28 November 2012

How Iceland Restrained the Anglo-American Banks: CBC Interviews Ólafur Grimsson

As you have read here and elsewhere, there is the 'Japanese model' and the 'Swedish model' for dealing with a crisis caused by asset bubbles and fraud from an oversized financial sector and an overly powerful segment of monied interests. 

It is obviously a simplification to slot such a policy issue into two models, but it has some philosophical validity with regard to the resolution of the bad debt that follows such a period of financial recklessness by the Banks.

I should note that I have rarely if ever seen this sort of broader discussion of other policy alternatives in any mainstream US media, and certainly not during the presidential debates which tended to focus on soft issues, distractions, and style.

The Swedish model favors the disposition of the debt failures on the banks, and their management and bond holders.  The Japanese model seeks to sustain the financial status quo and their associated corporate cartels with public debt and social policy adjustments.

Iceland has famously followed the 'Swedish model.' Perhaps so well it may better be called the 'Iceland model.'

If it is not apparent, what made the difference was the resolute manner in which the people of Iceland rejected the deal offered to them by the Banks and their politicians.

Americans made some initial attempts to prevent such bailouts as in TARP, before their politicians caved in to the 'bullet and the bribe.'  But lost their fervor in the co-opting of the Tea Party movement, and even turned against the Occupy Wall Street movement in the face of a determined media campaign to portray them as outsiders, cranks, and radicals.  

As a smaller nation with a stronger sense of community, the Icelanders receive more of their information from diverse and direct personal sources, rather than through interpretation and packaging of the news by a few large media outlets. They also seem less disposed to make a 'war on the weak' amongst their own people than the larger, more impersonalized nations with less homogenous populations.

The US, the UK, and the rest of Europe are currently following the 'Japanese model' of pretend and extend, supporting those who benefited from the bubble, the wealthy elite, with sovereign debt and a policy of austerity for the public. 
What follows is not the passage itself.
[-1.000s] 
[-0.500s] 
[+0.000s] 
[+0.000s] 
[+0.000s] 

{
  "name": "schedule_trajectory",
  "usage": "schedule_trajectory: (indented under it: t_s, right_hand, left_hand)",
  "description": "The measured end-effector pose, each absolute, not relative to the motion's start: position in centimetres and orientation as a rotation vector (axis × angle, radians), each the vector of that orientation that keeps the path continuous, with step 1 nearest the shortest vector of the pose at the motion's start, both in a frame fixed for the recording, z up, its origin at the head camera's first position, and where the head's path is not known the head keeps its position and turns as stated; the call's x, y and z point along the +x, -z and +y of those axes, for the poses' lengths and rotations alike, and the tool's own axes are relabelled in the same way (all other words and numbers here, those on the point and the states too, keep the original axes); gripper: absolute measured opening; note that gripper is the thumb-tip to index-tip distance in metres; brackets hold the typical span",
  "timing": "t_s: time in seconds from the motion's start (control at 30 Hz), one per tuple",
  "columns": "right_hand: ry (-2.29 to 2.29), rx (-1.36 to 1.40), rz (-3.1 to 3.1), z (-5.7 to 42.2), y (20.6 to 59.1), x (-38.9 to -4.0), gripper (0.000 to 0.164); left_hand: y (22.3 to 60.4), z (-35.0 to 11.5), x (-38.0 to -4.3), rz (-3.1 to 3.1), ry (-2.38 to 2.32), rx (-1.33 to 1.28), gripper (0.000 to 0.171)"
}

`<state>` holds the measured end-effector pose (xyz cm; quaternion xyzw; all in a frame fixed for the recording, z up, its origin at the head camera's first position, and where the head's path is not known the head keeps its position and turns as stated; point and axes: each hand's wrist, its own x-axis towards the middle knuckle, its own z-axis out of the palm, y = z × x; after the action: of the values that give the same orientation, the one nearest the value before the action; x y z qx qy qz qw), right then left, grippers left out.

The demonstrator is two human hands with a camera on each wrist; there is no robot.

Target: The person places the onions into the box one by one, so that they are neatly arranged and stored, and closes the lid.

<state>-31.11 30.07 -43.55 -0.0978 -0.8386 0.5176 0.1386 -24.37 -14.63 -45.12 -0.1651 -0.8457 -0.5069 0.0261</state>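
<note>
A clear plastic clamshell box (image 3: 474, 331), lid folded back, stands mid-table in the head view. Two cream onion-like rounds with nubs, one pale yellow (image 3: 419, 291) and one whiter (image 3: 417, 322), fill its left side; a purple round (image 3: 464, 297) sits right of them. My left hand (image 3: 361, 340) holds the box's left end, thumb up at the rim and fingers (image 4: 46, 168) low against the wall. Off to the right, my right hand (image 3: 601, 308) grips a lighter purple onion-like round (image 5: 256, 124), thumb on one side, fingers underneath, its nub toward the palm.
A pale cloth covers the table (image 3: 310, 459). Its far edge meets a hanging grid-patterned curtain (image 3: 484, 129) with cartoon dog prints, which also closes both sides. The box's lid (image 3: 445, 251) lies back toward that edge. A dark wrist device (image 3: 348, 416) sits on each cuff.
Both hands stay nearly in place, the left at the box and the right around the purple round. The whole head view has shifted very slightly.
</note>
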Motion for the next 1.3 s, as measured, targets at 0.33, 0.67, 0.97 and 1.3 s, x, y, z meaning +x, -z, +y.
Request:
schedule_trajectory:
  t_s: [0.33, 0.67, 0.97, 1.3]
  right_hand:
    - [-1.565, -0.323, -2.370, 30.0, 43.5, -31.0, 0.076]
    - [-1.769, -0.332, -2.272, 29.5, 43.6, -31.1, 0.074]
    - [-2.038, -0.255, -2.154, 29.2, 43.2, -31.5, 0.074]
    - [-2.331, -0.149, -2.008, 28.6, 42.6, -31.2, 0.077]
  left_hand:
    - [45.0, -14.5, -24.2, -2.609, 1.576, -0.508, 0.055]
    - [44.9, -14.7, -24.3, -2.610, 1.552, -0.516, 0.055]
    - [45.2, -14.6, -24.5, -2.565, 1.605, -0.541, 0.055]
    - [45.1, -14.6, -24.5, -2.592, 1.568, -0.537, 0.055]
The US and the UK seem likely to do so since they are the home ground of the banking cartel and the financial status quo, but the path that Europe is taking is a bit of a surprise considering they are supposed to be progressive and 'socialists.'  It is no wonder that many of the key decision making slots are being 'handled' as they are by the monied interests, and their friends in big media are weaving a campaign of pride and nationalistic divisiveness to harness the darker side of human nature.  It has worked before, at least twice in Germany during the last century, as you may recall.

Neither approach is easy or perfect.  But it does seem that one is more just and effective than the other.